The simplest choice is $X_0 = 0$ which makes \begin{array} {}X_1 &= \varepsilon_1\\ X_2 &= \varepsilon_2 + a\varepsilon_1\\ X_3 &= \varepsilon_3 + a\varepsilon_2 + a^2\varepsilon_1\\ \vdots &= \ddots \end{array} For the process to be strictly stationary, it is necessary that $X_1$ and $X_2$ be identically distributed. But, since $\varepsilon_t$ is a white noise process, we have that \begin{array} {}\operatorname{var}(X_1) &= \sigma^2\\ {}\operatorname{var}(X_2) &= \operatorname{var}(\varepsilon_2) +a^2 \operatorname{var}(\varepsilon_1) + 2a\operatorname{cov}(\varepsilon_2,\varepsilon_1)\\ &= \sigma^2 + a^2 \sigma^2 + 0\\ &= \sigma^2(1 + a^2)\\ &\neq \sigma^2 = \operatorname{var}(X_1) \end{array} and so the process cannot possibly be a strictly stationary process.

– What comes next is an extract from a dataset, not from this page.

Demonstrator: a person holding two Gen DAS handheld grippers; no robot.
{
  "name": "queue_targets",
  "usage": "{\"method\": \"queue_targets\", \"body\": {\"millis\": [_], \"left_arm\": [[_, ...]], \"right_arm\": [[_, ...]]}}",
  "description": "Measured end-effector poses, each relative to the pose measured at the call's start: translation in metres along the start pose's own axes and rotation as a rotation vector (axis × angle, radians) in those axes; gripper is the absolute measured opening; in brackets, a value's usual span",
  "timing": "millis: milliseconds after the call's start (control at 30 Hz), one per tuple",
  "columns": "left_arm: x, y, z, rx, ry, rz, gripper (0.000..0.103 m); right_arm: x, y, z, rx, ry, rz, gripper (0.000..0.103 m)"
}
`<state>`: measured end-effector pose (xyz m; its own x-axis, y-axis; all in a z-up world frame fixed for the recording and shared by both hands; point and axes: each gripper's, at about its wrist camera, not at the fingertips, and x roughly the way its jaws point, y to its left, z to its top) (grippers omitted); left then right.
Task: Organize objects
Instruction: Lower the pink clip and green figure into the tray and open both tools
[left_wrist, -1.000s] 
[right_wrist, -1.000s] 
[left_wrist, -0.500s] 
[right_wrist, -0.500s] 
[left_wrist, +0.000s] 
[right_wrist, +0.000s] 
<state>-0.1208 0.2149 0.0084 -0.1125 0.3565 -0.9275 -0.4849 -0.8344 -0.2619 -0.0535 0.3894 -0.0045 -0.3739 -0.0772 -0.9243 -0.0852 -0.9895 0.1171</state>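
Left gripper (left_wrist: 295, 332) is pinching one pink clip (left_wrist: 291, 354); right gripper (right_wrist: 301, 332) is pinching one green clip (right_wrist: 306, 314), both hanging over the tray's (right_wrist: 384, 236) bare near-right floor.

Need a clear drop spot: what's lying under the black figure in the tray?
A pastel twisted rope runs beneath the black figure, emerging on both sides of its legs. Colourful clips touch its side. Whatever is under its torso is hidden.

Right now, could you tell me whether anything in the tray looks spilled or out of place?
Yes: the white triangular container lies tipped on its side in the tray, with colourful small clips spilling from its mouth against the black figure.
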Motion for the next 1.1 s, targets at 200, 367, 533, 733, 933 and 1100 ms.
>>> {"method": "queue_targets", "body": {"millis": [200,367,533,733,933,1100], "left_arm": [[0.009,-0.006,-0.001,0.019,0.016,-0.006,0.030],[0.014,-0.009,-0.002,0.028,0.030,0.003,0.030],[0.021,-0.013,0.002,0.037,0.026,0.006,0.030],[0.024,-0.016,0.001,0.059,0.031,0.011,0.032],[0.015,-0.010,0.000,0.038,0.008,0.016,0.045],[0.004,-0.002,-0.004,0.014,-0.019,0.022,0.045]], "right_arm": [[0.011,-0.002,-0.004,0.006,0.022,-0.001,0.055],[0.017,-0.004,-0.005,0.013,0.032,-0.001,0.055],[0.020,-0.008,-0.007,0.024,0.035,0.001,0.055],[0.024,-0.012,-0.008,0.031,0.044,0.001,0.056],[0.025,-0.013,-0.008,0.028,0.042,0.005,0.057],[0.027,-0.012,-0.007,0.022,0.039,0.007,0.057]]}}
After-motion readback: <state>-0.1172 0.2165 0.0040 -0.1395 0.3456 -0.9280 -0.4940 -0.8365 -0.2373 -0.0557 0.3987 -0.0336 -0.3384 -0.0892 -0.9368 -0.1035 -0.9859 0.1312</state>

If $|a| < 1,$ then the variance of $X_n$ converges to $\dfrac{\sigma^2}{1-a^2}$. So, what happens if we set $X_0$ to have variance $\dfrac{\sigma^2}{1-a^2}$ and to be independent of the white noise process? Well, then \begin{align} \operatorname{var}(X_1) &= \dfrac{a^2\sigma^2}{1-a^2}+ \sigma^2\\ &= \dfrac{\sigma^2}{1-a^2}\\ &= \operatorname{var}(X_0). \end{align} Inductively, we get that all the $X_i$ have the same variance $\dfrac{\sigma^2}{1-a^2}$. However, equality of variances is not the same as equality of distributions, and there is no guarantee that the process is stationary even to order $1$, let alone be strictly stationary.. I will leave it as an exercise for the OP to determine whether this process is a weakly stationary process (also called wide-sense-stationary process, or, in the time-series literature, stationary process).

Finally, if the white noise process is a Gaussian white noise process (which requires, among other things, that all the random variables are jointly Gaussian), then for $|a|< 1$, and $X_0 \sim N\left(0,\frac{\sigma^2}{1-a^2}\right)$, the process $\left\{X_n\colon n \geq 0\right\}$ is a strictly stationary (Gaussian) process.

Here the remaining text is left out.